By Steven Thomma
A labor-rights advocacy group asked the U.S. government Thursday to ban
imports of cocoa from Ivory Coast, saying a new investigation revealed that little
had been done to stop the use of child slave labor in its harvesting.
The group, the Washington-based International Labor Rights Fund, asked the
Customs Service to invoke a 1997 law that prohibits imports of any good
"produced or manufactured with bonded child labor." The group said the only
cocoa shipments from Ivory Coast that should be allowed into the United States
were those that had been independently certified as porduced without child slave
labor. In a 2001 series of articles, the Mercury News Africa Bureau detailed the
use of child slave labor in harvesting some cocoa beans in Ivroy Coast, the West
African Nationa that produces 43 percent of the world's cocoa. The series
resulted in assurances by the chocolate industry that it would work with
international labor organizations, government organizations and activists to end
child slave labor on Ivory Coast cocoa farms.
In its complaint, the labor rights group said it could find no evidence of efforts to
end the use of child labor. It sent an investigator to the country this month.
"It's continuing," said investigator Marx-Vilaire Aristide, a research economist
who visited more than 24 cocoa farms in Ivory Coast. "The government has
taken measures. It has arrested some brokers. They are very sensitive about this.

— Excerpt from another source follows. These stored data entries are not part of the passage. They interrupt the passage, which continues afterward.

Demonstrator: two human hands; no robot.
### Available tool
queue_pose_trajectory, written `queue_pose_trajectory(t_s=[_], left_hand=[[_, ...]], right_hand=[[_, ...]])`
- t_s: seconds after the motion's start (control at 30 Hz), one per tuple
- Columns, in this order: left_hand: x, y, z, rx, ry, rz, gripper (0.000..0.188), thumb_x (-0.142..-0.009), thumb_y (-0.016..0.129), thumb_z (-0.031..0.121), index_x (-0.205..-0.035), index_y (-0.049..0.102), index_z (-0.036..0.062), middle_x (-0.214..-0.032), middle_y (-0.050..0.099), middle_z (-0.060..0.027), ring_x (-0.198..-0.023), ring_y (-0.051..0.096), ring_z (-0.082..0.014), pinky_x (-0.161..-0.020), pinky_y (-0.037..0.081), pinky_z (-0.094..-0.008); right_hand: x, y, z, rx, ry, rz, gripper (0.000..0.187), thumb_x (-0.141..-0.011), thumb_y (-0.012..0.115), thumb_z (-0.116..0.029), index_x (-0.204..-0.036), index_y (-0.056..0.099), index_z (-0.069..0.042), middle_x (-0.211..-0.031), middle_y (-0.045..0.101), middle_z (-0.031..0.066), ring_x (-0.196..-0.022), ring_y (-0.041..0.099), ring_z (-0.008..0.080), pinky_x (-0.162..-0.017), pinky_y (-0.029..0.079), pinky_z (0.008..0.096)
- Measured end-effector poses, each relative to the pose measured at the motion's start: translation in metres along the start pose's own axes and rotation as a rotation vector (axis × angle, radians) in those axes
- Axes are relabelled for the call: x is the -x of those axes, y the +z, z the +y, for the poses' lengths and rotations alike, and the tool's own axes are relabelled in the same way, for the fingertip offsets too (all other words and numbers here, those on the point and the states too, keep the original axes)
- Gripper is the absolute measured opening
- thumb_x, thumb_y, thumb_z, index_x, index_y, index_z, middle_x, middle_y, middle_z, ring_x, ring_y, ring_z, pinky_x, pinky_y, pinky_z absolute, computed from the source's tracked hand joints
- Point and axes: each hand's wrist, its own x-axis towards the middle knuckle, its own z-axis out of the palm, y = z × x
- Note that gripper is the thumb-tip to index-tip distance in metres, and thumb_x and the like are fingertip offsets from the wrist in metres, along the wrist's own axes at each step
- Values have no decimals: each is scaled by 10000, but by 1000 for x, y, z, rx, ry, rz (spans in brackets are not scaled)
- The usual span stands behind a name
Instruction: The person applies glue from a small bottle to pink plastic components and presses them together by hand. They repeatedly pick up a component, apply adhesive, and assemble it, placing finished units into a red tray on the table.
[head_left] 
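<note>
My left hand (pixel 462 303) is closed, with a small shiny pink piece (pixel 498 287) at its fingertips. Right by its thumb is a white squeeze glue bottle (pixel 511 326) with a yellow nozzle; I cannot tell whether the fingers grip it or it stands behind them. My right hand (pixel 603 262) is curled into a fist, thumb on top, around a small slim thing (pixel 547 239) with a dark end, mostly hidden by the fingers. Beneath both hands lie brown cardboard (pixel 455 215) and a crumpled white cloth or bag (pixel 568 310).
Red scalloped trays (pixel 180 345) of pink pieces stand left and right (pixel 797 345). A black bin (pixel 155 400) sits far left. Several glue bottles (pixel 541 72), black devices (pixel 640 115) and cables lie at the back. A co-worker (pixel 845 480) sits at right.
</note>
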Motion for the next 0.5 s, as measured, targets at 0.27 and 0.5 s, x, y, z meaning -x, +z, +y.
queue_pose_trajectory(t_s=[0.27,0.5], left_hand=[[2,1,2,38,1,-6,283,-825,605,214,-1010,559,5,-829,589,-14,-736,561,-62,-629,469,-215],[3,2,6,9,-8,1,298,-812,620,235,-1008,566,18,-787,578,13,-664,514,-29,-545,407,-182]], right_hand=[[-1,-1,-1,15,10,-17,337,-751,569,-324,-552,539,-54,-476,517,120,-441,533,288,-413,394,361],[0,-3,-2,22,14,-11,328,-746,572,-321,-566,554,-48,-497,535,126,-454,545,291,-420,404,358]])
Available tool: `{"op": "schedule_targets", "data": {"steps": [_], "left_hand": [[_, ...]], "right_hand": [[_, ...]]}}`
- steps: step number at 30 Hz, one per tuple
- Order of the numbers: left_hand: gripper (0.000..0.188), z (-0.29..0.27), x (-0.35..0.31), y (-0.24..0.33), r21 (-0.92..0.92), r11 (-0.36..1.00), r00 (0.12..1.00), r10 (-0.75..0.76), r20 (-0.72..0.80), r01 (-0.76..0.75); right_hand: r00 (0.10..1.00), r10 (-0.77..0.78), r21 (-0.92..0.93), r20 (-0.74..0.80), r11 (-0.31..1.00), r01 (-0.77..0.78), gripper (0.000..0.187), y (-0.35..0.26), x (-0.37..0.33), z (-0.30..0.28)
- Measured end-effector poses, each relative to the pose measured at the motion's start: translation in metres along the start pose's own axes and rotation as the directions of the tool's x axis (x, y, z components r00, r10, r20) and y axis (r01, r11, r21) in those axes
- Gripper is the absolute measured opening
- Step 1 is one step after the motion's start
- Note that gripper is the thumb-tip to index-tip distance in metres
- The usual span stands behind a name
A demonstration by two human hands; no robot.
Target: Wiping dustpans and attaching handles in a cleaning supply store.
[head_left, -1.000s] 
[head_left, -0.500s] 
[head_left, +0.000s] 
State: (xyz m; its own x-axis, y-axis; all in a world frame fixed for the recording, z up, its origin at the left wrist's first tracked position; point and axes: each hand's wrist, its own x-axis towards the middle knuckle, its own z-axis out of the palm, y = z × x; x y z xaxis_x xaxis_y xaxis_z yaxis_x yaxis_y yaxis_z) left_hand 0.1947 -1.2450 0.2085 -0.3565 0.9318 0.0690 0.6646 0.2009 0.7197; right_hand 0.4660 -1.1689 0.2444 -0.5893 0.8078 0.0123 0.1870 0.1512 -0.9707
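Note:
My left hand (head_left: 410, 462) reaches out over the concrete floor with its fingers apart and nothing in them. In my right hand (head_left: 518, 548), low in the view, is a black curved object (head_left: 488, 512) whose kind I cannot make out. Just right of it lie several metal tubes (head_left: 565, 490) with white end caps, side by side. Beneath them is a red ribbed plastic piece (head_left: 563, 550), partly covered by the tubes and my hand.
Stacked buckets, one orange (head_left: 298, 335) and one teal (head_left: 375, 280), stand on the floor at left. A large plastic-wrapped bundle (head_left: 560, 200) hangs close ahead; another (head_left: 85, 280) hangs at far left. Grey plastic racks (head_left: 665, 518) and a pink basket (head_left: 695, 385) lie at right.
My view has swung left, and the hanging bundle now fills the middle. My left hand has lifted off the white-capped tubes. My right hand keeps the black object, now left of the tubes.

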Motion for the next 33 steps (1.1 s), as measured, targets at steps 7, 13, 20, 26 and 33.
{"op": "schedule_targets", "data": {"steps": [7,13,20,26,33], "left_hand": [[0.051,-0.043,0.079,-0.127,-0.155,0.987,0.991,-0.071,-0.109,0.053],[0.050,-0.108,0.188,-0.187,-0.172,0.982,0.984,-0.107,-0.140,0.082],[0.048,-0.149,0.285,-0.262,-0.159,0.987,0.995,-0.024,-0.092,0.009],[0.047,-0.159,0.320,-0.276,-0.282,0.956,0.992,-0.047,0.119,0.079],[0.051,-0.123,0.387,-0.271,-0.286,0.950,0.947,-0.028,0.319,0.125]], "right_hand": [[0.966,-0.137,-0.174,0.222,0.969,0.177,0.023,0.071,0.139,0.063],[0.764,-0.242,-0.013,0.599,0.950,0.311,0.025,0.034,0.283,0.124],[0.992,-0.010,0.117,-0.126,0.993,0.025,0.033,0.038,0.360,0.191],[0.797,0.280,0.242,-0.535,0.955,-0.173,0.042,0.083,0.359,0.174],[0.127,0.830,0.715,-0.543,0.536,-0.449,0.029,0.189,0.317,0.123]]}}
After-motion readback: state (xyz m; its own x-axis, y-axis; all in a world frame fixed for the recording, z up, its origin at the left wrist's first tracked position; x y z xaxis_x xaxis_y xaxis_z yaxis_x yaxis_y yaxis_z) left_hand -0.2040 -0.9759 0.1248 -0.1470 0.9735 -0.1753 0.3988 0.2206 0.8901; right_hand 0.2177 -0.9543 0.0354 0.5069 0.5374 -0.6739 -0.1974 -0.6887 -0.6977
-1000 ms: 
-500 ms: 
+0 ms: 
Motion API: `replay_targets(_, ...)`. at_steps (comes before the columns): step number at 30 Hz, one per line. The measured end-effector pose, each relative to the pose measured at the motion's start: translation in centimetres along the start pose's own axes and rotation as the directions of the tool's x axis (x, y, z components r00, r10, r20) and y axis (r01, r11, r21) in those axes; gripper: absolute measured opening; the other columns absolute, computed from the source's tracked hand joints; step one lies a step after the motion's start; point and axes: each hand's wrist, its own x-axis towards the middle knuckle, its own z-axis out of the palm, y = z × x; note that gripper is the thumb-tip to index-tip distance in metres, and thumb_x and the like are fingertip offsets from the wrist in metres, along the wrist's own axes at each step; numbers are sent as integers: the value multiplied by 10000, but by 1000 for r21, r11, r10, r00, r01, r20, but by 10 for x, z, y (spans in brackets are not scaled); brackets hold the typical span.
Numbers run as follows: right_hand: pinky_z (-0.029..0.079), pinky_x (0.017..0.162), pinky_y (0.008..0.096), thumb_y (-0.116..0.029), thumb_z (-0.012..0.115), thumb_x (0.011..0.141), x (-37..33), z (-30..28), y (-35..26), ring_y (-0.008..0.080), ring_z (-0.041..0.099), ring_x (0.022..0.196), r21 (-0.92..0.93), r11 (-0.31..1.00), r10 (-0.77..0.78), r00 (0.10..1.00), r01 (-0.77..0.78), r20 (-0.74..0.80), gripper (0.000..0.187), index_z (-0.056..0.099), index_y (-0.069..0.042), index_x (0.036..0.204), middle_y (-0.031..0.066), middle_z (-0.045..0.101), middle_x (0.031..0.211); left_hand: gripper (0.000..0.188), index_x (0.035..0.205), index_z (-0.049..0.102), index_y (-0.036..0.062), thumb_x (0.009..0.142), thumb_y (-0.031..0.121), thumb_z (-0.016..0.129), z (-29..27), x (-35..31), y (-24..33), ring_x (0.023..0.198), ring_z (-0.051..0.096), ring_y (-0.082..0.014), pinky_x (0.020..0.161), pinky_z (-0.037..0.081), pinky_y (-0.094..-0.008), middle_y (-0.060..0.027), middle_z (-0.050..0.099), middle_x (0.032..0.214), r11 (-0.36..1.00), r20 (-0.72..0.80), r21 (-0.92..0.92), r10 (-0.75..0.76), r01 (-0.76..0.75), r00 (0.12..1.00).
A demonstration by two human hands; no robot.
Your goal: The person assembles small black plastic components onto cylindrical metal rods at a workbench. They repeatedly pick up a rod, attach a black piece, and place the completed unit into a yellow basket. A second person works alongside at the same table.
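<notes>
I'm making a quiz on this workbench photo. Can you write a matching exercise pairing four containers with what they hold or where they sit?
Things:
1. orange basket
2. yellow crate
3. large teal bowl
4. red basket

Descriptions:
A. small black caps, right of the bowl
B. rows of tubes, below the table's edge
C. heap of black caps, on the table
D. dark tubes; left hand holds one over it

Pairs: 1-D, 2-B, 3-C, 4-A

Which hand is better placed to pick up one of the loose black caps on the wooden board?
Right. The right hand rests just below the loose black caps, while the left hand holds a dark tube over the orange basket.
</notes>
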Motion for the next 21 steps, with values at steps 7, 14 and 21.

But if you probe, you realize it's still a problem."
Arisitide said farmers told him they still would pay brokers to get child labor
during the high season, from November to April.
The labor group said it did not have to prove that all cocoa beans in the country
were harvested by child slave labor. "The specific evidence of unlawful labor
necessarily extends to all importers of of cocoa from the Ivory Coast because the
tainted beans are mixed with all shipments," the group said in its letter to the U.S.
customs service.
If the Customs Service does not invoke the law within 30 days, the International
Labor Rights Fund said it will sue in federal court to force the action.
The U.S. chocolate industry is against the proposed ban on cocoa imports. It
said progress is being made toward eliminating slave labor and that such a radical
step would punish the honest majority of African cocoa farmers.
The industry devised a plan last fall to work toward ending child slavery on Ivory
Coast cocoa farms. Its first step was to survey the farms to determine how
widespread the problem is. That survey was to have been completed by Dec.
31, but no results have been reported yet.
"We do believe the Ivory Coast is trying very hard to work with us to rectify the
situation," said Susan Snyder Smith, senior vice president of the Chocolate
Manufacturer's Association, the U.S. industry group.